Programs spared from cutsPublished 11:56pm Monday, June 13, 2011
A collective sigh of relief could almost be heard as the Niles City Council announced Monday it will likely approve maintaining about $100,000 in funding for several community programs.
City contributions to the summer parks program, Fort St. Joseph Museum, Downtown Development Authority (DDA) and Southwestern Michigan Economic Growth Alliance (SMEGA) were under consideration for cuts, City Administrator Terry Eull announced May 23.
Eull had very conservatively estimated how much the city would lose in state revenue for 2012; it will receive about $100,000 more than expected.
“We’re still cutting $400,000,” Eull pointed out during the council meeting Monday.

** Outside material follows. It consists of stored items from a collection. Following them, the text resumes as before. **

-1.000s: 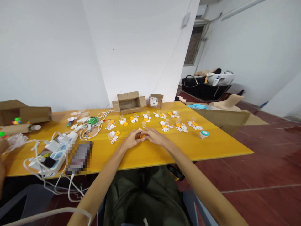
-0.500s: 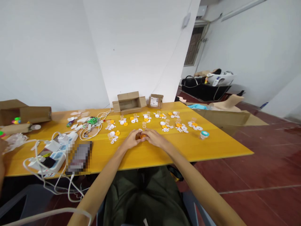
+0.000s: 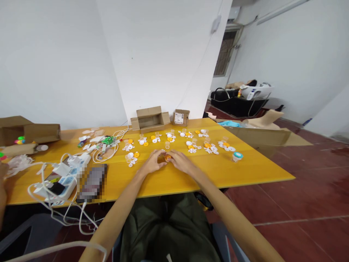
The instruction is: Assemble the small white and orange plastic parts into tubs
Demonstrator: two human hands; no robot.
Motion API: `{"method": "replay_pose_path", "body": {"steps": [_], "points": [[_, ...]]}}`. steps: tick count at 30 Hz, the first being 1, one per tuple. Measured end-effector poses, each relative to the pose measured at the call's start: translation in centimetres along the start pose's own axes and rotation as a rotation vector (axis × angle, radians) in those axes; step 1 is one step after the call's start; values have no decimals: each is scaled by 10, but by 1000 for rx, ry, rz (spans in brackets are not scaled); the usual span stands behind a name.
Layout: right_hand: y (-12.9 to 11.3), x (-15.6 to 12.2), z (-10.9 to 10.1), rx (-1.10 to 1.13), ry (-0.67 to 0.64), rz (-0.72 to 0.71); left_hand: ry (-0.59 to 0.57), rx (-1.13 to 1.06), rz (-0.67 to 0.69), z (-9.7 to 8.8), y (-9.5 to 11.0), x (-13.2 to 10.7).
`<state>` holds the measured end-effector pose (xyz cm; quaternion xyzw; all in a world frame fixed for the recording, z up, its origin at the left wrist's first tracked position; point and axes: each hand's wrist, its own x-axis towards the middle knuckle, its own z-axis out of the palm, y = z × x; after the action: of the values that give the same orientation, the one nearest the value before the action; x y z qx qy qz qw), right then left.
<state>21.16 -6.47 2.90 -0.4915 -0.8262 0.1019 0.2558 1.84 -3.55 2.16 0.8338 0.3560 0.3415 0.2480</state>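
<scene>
Just over the table's near middle, my right hand (image 3: 180, 162) is closed on a small orange round cap (image 3: 168, 158), its thumb and fingertips at the rim. My left hand (image 3: 152, 162) curves in from the other side, thumb and fingers apart with a gap between them and the cap. Whether its far fingertips touch the cap is hard to see. Beyond the hands stands a small clear cup (image 3: 167, 145). To the left lies a cluster with an orange disc (image 3: 136, 155) and white perforated pieces (image 3: 132, 161).
Several similar clusters of clear cups, orange discs and white pieces spread across the yellow table (image 3: 218, 171). A teal-lidded jar (image 3: 237, 156) stands right. On the left are a power strip (image 3: 71, 178), cables and a phone (image 3: 92, 182). An open cardboard box (image 3: 150, 122) sits behind.
My left thumb and fingers have drawn slightly away from the orange cap, and the cap now sits a little further right, in my right hand. The table items stay put.
</scene>
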Motion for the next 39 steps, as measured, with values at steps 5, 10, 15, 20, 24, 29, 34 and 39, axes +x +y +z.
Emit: {"method": "replay_pose_path", "body": {"steps": [5,10,15,20,24,29,34,39], "points": [[1,-6,-2,-82,18,62,60,53,-9,-5,2,2],[6,-12,-6,-135,60,103,201,155,-97,-10,-1,2],[8,-16,-11,-173,73,214,228,218,-155,-12,-4,2],[12,-16,-12,-188,99,261,189,247,-150,-10,-6,2],[19,-12,-11,-196,123,300,83,262,-121,-10,-7,1],[30,-2,-7,-211,163,277,-31,269,-88,-10,-6,-1],[29,14,-3,-220,160,286,-54,284,-87,-10,-5,-1],[13,25,-3,-192,106,274,-60,303,-97,-9,-7,1]]}}
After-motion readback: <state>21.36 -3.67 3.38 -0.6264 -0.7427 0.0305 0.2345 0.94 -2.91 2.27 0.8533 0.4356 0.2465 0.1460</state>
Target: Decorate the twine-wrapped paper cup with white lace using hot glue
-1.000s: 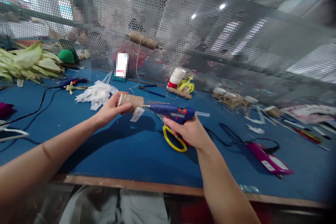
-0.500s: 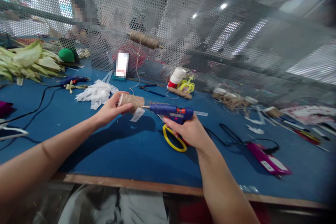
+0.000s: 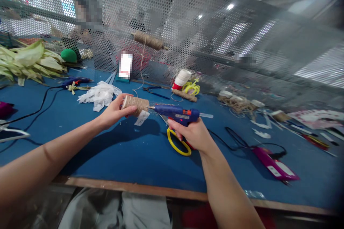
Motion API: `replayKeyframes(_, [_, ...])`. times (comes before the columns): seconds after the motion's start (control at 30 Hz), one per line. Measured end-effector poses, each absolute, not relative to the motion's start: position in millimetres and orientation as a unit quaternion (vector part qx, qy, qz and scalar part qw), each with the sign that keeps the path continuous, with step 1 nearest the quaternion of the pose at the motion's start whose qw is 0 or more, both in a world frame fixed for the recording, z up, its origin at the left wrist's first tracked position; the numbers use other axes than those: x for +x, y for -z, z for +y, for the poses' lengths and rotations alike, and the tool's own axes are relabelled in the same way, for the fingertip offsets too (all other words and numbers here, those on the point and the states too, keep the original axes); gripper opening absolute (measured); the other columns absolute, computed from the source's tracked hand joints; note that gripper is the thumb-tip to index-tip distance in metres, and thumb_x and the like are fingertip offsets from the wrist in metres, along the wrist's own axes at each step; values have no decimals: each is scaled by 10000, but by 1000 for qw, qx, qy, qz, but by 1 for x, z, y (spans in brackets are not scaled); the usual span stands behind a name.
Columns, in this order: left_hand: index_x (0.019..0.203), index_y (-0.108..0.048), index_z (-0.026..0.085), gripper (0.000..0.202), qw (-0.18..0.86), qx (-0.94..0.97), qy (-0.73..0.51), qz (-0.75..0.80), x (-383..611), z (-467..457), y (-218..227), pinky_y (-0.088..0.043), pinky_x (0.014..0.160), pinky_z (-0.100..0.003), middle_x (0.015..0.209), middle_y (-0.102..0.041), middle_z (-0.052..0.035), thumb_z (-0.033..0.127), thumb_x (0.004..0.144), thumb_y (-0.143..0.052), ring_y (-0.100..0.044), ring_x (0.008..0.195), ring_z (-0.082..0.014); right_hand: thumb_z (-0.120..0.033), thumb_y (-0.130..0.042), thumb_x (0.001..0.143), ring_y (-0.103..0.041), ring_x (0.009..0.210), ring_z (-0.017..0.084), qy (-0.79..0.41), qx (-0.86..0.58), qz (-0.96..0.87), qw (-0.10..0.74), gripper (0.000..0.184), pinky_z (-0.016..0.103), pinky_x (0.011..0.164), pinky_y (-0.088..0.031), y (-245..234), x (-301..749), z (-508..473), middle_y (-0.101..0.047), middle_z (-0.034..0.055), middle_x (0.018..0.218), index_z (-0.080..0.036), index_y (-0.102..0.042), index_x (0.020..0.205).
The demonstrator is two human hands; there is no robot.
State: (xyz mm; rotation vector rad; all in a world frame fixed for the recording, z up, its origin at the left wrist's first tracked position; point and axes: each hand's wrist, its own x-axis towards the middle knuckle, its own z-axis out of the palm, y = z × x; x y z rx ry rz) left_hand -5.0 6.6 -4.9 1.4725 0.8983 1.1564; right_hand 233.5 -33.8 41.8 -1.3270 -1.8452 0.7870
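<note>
My left hand (image 3: 118, 109) is closed around a twine-wrapped cylinder (image 3: 139, 105), held on its side above the table. A short strip of white lace (image 3: 142, 117) hangs from the cylinder's lower right end. In my right hand (image 3: 189, 130) is a blue hot glue gun (image 3: 176, 113) with a clear glue stick poking out of its back. The metal nozzle points left and is at the right end of the cylinder; whether it touches, I cannot tell. Beneath the right hand lie scissors with yellow handles (image 3: 178, 145), partly hidden by it.
White lace (image 3: 100, 94) lies behind my left hand. Pliers (image 3: 156, 92), a white spool (image 3: 182, 78) and a twine roll (image 3: 184, 95) are farther back. Corn husks (image 3: 29, 61) and a second glue gun (image 3: 76, 81) are at left, a purple box (image 3: 275, 162) at right. A perforated screen (image 3: 174, 35) stands behind.
The view has shifted very slightly. Both hands keep nearly the same position, with the nozzle still at the cylinder's right end.
</note>
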Motion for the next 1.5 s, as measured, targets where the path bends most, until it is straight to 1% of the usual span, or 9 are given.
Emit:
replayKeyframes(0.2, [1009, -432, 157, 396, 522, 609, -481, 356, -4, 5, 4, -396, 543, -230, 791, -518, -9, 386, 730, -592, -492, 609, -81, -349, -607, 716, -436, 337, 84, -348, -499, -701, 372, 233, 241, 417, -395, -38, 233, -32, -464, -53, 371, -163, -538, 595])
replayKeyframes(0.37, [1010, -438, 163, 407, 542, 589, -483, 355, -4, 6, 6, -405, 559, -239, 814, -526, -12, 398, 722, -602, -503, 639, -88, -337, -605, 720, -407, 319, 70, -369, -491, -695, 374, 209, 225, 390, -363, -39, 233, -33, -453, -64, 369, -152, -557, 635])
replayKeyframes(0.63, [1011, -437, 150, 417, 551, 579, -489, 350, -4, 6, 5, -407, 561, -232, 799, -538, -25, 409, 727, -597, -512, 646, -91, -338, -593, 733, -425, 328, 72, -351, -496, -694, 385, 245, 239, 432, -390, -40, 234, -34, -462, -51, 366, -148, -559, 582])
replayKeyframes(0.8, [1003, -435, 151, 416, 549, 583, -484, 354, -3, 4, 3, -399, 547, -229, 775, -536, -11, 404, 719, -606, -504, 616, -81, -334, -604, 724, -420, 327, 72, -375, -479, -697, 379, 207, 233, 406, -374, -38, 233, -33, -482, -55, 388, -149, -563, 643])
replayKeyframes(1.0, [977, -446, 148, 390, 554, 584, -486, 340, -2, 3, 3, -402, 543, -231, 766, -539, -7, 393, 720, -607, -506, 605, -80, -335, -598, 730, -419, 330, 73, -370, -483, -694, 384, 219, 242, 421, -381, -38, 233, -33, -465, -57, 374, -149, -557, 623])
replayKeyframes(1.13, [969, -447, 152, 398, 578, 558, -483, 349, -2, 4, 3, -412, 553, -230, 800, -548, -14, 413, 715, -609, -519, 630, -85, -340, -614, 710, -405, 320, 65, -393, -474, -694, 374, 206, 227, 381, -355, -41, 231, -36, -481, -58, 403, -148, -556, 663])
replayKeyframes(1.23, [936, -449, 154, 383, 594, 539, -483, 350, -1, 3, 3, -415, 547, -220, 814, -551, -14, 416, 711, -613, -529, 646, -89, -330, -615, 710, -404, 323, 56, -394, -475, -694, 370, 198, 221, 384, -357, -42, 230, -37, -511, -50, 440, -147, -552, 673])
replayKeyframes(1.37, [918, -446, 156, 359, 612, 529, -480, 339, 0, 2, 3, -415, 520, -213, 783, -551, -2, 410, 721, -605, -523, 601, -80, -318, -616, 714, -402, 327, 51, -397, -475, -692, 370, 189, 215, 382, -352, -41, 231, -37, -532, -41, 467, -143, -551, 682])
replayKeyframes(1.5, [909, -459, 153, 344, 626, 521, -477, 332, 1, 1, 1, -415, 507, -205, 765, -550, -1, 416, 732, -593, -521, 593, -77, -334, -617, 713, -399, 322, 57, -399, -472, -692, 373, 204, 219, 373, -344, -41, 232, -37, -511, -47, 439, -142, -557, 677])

The city had proposed eliminating $15,000 for the DDA — all of its city contribution; $40,000 for the museum, reducing its director position to part-time; $15,000 to SMEGA, reducing its contribution to $5,000; and $20,000 to the summer parks program — all of its city funding.
“I think there’s a near-unanimous decision on the council to maintain (those services),” Mayor Mike McCauslin said.

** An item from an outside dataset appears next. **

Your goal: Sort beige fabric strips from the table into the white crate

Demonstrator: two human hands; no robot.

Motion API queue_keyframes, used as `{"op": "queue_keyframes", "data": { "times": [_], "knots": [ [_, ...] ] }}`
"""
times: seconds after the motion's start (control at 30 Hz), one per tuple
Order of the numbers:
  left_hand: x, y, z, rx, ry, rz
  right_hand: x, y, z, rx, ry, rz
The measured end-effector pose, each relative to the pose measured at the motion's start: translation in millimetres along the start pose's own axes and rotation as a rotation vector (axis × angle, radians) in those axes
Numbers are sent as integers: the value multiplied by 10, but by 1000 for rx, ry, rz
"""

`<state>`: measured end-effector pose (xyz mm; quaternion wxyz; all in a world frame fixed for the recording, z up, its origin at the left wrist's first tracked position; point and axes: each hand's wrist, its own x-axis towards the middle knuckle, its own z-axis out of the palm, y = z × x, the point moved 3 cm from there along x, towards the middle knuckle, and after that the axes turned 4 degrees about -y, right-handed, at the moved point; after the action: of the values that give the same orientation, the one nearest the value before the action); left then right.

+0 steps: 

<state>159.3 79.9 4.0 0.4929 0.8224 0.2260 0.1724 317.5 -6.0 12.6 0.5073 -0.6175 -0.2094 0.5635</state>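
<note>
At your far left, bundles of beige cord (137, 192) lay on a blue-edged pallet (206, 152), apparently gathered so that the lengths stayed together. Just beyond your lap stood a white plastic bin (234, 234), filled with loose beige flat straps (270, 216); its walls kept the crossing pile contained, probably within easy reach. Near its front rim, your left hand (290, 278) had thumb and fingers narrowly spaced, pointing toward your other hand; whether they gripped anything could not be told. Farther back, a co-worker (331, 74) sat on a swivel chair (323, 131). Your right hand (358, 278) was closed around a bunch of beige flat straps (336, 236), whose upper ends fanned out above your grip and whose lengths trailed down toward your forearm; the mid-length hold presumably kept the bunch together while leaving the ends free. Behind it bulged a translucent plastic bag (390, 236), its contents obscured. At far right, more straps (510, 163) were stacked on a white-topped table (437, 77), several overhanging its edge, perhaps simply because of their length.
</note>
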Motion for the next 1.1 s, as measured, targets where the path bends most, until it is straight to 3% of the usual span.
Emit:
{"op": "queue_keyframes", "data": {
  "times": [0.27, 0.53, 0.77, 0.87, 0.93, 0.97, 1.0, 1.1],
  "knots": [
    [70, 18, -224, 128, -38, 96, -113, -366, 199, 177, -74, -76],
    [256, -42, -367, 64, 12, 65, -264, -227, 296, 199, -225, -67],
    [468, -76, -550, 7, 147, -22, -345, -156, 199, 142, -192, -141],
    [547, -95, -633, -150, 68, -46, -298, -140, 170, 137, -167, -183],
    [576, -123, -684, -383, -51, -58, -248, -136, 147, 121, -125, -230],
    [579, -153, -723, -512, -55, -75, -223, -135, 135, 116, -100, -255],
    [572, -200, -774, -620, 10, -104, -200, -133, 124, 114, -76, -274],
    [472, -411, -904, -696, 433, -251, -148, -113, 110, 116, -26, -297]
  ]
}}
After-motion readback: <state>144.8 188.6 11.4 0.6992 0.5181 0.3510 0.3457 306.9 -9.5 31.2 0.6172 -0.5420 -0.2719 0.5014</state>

Fort St. Joseph Executive Director Carol Bainbridge said that if the city had went through with its cuts as initially proposed, her hours would be reduced from 40 to 29 per week, and the museum would operate at a “bare necessities status.” Some education programs would have to be cut back, and the process to get incoming items on display would take longer. She said the Fort St. Joseph programming is growing very rapidly, and it needs staffing.

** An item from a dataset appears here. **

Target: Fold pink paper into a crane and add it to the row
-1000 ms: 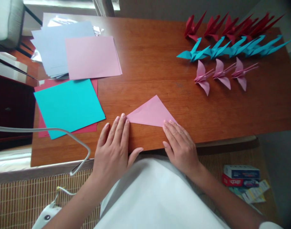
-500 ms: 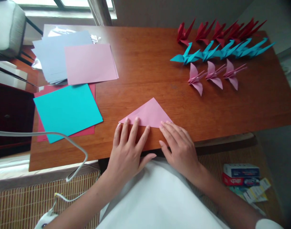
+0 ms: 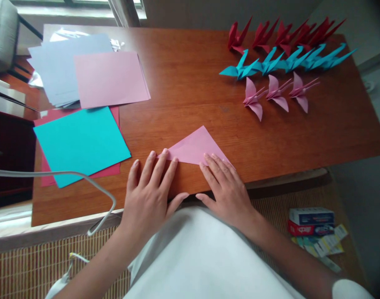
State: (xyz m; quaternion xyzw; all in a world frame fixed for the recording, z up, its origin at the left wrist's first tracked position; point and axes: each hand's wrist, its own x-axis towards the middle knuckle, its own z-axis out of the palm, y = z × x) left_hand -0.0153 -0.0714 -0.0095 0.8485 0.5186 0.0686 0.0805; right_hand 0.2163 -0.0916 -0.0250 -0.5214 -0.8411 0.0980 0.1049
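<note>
A pink paper folded into a triangle (image 3: 195,147) lies on the wooden table (image 3: 193,95) near its front edge. My left hand (image 3: 149,191) lies flat with fingers spread, its fingertips on the triangle's left corner along the lower fold. My right hand (image 3: 225,189) also lies flat, fingers stretched out, pressing the triangle's lower right edge. Neither hand grips anything.
Stacks of sheets sit at the left: grey-blue (image 3: 57,62), pink (image 3: 110,79), cyan (image 3: 81,143) over red. Rows of folded cranes stand at the far right: red (image 3: 283,31), cyan (image 3: 283,62), pink (image 3: 277,93). A grey cable (image 3: 84,178) crosses the left edge. Small boxes (image 3: 313,222) lie on the floor mat.
My left hand has slid left along the triangle's lower fold, back toward its left corner. My right hand stays on the right edge. The view shifted slightly.
</note>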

“I’m opposed to cutting her down to part-time,” council member Tim Skalla said. “We’re getting our money’s worth out of her.”
“I’m very pleased with the percentage of council support,” Bainbridge said. “Nobody dislikes the museum — it’s always about money.
“I’m feeling grateful tonight,” she said.
Lisa Croteau, director of Niles DDA Main Street, said the announcement was “a very pleasant surprise.”
However, she said, this funding is only for 2012, and the DDA needs to be self-sustaining.
“It’s always hard when you’re doing everything on a budget anyway,” Croteau said. “This is, ‘we’re safe for the year.’”
She said the DDA has established a $25 membership program.
“What the program does for the community is certainly more than $25,” she said. “If everybody gives a little…”
Some city cuts will likely remain as proposed, including approximately $140,000 to the police and fire departments.
The fire department, which will have one retirement, is budgeting about $92,000 less for 2012.
The police department — which recently fired officer Ivery Cross and will see Chief Ric Huff move to the city administrator position in the fall — may be down two employees if the captain’s position is not filled and if Capt. James Millin replaces Huff. Although it was approved for a new squad car, the department is still reducing its budget by $50,000.
Niles will likely be $83,700 in the black for fiscal year 2012. It will suffer a $187,000 cut in state revenue.
“We’re in a financial situation where we could utilize some money from our fund equity,” McCauslin said.
The official city budget for 2012 must be available for the public by Aug. 1. A public meeting will be held soon after. Although the fiscal year begins Oct. 1, the city must approve its budget by the end of August.